World Series Baseball 2k1
Looks and plays a lot like the World Series Baseball games on the Genesis. The graphics look pretty good and the gameplay is fairly solid, but the game still looked pretty rough around the edges, especially considering it's scheduled for a July release. Hopefully this won't turn out to be another NHL2K.
Alien Front Online
Probably the most interesting arcade game Sega had on display. To demo the game, Sega setup four or five arcade machines and four or five Dreamcast displays. Each played Alien Front Online, but the cool part is that they played against each other. The Dreamcast users played as aliens and the arcade machines played as humans. The game is basically a big team deathmatch, aliens versus humans. The humans fight in big tanks and the aliens fight in huge mech-type things. The sense of scale done well, and each race feels suitably "big." I'm not sure if there's multiple levels, but the level I saw took place in a damaged human city and was filled with lots of interactive elements and neat special effect flourishes, especially on the explosions. Supposedly, you'll be able to play people on the arcade machines from your Dreamcast through its modem, but the person I talked to about the game couldn't give any more details on how that would actually work. The Dreamcast version is scheduled for a Q1 2001 release, but the arcade version will be shipping this summer. You can find more info at Sega's Official Page.

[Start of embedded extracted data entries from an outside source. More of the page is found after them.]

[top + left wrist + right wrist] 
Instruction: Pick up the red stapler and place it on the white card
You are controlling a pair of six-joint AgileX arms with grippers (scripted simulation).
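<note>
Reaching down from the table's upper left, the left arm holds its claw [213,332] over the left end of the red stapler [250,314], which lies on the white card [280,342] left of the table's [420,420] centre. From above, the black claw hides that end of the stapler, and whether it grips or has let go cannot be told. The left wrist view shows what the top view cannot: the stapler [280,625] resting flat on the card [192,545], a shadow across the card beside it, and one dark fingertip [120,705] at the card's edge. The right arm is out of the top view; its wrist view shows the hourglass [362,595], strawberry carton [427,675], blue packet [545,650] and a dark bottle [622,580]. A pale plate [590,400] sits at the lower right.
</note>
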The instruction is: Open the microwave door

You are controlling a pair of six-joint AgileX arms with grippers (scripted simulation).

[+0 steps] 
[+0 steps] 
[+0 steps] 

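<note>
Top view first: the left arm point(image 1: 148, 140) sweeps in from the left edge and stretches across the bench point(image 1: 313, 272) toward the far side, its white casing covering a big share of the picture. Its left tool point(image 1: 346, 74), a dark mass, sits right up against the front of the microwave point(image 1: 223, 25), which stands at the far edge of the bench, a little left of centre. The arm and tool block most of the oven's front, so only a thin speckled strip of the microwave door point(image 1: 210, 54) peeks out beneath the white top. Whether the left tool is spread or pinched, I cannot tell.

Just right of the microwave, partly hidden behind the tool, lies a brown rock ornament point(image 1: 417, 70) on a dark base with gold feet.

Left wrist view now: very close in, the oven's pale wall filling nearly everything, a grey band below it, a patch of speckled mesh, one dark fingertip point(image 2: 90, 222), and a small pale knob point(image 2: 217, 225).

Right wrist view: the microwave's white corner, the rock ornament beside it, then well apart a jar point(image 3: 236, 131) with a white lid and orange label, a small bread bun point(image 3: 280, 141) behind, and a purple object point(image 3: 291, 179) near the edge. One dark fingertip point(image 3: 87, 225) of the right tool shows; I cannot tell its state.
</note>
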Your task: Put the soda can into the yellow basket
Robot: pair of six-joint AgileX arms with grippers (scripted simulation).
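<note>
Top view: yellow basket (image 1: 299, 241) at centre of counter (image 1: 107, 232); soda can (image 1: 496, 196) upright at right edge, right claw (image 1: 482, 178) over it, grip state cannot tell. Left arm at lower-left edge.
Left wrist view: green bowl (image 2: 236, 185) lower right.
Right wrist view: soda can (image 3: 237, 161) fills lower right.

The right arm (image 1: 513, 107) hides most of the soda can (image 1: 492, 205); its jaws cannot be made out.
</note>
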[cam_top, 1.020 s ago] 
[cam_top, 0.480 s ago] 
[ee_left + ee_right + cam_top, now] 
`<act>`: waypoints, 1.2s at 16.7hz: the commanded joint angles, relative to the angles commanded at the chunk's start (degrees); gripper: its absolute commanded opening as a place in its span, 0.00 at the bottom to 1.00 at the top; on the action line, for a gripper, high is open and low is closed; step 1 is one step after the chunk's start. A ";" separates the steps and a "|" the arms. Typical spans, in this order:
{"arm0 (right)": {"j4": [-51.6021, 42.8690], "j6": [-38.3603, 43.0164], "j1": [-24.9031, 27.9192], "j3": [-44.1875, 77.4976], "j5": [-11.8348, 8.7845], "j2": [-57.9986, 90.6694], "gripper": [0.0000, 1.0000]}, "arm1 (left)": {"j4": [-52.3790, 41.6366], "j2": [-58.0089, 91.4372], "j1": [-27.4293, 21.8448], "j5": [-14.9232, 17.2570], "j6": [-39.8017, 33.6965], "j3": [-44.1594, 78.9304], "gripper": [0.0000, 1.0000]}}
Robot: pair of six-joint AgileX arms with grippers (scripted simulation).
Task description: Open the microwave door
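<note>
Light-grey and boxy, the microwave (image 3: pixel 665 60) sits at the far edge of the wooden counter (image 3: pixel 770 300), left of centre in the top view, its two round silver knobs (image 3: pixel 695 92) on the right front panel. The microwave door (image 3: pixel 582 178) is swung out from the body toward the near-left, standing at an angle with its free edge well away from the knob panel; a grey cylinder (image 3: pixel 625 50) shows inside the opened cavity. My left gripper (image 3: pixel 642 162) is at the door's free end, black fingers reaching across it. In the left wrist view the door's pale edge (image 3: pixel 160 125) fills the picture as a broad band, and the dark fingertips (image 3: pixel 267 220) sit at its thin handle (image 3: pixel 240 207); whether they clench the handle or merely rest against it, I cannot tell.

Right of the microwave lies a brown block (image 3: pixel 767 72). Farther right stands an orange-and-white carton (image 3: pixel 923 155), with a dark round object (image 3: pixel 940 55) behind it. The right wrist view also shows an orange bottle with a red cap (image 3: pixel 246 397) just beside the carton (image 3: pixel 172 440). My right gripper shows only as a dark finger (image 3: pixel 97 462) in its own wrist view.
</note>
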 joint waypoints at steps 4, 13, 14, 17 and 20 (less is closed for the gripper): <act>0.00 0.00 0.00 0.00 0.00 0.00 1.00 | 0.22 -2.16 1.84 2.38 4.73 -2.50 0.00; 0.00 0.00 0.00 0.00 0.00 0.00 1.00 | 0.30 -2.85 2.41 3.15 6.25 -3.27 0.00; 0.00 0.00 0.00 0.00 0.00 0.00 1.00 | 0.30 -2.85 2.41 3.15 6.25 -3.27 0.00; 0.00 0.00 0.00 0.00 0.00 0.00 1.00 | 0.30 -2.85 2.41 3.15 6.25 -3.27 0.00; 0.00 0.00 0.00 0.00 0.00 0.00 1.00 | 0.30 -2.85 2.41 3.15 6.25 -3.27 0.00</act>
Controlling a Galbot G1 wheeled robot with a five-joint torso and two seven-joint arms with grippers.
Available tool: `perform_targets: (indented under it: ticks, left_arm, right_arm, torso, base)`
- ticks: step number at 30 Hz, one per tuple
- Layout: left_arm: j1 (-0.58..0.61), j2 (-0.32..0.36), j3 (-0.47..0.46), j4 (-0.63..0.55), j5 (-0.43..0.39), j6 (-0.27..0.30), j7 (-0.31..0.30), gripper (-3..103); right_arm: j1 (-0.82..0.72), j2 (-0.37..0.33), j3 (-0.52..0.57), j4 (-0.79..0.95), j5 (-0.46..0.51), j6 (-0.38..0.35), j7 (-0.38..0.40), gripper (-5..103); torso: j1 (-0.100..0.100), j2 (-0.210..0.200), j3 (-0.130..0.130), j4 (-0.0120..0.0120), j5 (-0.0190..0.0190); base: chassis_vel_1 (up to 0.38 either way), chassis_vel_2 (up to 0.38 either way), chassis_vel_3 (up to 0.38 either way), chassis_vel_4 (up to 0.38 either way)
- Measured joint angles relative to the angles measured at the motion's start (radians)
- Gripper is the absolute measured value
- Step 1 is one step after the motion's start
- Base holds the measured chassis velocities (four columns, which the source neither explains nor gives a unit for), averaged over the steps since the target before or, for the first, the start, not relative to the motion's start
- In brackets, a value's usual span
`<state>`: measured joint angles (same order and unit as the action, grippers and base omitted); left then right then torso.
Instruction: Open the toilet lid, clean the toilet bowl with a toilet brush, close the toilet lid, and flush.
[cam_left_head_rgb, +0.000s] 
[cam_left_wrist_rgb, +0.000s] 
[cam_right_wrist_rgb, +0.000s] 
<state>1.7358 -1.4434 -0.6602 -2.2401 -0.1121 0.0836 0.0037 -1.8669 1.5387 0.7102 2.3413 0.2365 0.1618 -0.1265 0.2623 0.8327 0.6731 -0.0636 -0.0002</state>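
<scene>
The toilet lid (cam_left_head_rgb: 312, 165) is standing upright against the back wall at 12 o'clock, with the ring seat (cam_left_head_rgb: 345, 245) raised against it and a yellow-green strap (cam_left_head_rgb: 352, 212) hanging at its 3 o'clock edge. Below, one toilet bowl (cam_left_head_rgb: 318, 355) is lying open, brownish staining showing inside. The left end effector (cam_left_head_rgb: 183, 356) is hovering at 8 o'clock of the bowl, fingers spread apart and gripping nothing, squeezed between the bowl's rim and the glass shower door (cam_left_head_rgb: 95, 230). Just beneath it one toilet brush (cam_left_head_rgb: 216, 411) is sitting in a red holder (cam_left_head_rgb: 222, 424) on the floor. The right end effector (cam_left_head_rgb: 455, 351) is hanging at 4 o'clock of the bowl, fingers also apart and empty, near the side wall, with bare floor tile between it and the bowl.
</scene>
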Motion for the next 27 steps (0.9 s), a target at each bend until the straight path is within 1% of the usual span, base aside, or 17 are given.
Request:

Simply put, it's House of The Dead 2 with fire hoses instead of guns. You and a friend grab a hold of the two fire hoses and put out fires as fast as you can. The quicker you put out a fire, the better. The hoses are adjustable, you can shoot focused, flooding streams or a lesser, more widespread flow. Like HotD2, there's bad voice acting and cut scenes in between certain areas which attempt to explain why you're doing all this. Unfortunately, the game doesn't come with a spotted dog or those cool red hats.
This is an odd little game where you drive around in a jeep and rope ostriches and stuff. I didn't see much of it, but the graphics looked nice. I'm thinking that a Dreamcast conversion is doubtful.
Sega Marine Fishing
Basically an improved version of Sega Bass Fishing with more kinds of fish, better graphics, and more interesting environments. Gameplay is almost exactly the same as Bass Fishing, except the arcade machine's fishing reel makes it seem a bit more realistic.